Focusing on the health and well-being of the current cohort of young adults (those becoming adults in the first third of the 21st century) is es-
pecially important because of the powerful (and perhaps transformative) economic and social forces now at work. One is the rapidly increasing “elder dependency ratio” (i.e., the ratio of individuals in the population aged 65 and older to the working-age population). This ratio has been increasing rapidly in all advanced industrial countries while the fertility rate has been declining, leaving the current cohort of working-age adults to support increasing numbers of retiring elders. In the United States, the elder dependency ratio increased from about 1 elder to 10 workers (0.1) in 1950 to 0.2 in 2000 and is expected to increase to 0.35 by 2050 (Fussell, 2002). This demographic shift led Elizabeth Fussell to call for renegotiating the “intergenerational contract” to couple building human capital through collective investments in young adults with increasing the age of eligibility for retirement support (Fussell, 2002). A similar collective renegotiation may already be occurring, explicitly or implicitly, when parents invest in education and support for young adults well into their 20s.

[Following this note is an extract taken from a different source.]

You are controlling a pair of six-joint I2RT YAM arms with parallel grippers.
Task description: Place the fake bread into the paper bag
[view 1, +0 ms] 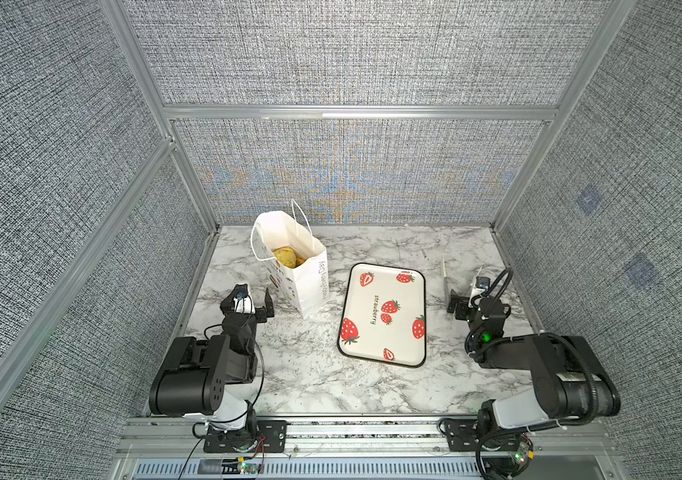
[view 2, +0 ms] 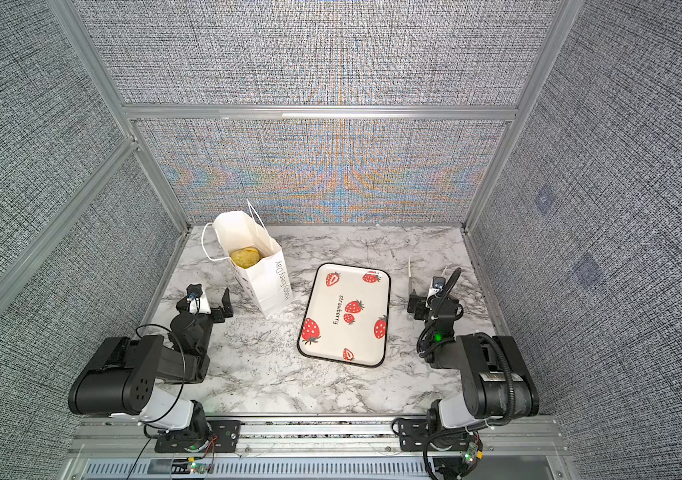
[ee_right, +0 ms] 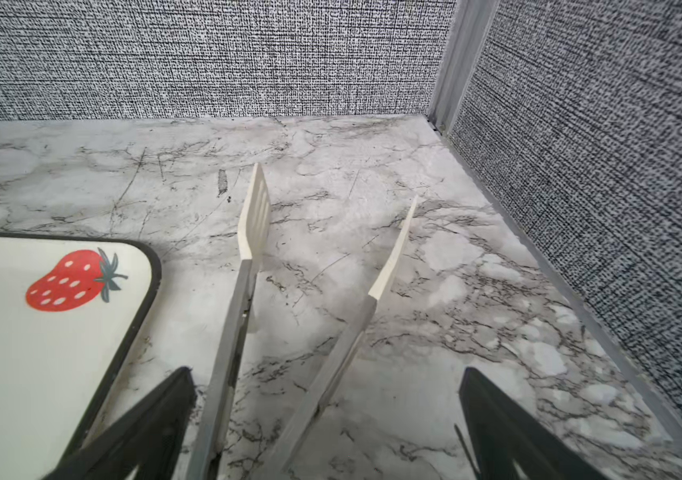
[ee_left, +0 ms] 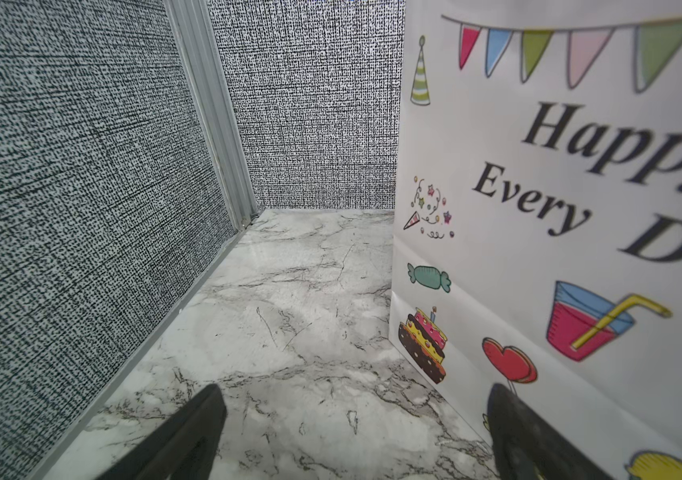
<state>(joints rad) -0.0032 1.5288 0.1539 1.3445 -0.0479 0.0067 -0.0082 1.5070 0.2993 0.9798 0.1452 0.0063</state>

Another transformative social and economic change now under way is the substantial increase in immigration to the United States. This trend has helped replenish the workforce and attenuate the rise in the elder dependency ratio (which is expected to increase, on average, to about 0.45 in other developed countries by 2050) while also changing the very face of U.S. society (Fussell, 2002). This dramatic change is likely, over time, to have a profound effect on attitudes and experiences of adolescents and young adults as they are growing up, forming group identities, and envisioning their place in the national community. Indeed, changes in the experiences of future cohorts of young adults will provide a useful measure of the extent to which coming of age in an increasingly diverse society affects intergroup relations and evolving conceptions of national identity.
In sum, healthy, productive, and skilled young adults are critical for the nation’s workforce, global competitiveness, public safety, and national security. Providing more of the educational, economic, social, and health supports needed by all young adults—particularly those whose background and characteristics put them at risk of experiencing the greatest struggles—will ensure equal opportunity, erase disparities, and enable more young adults to successfully embrace adult roles as healthy workers, parents, and citizens.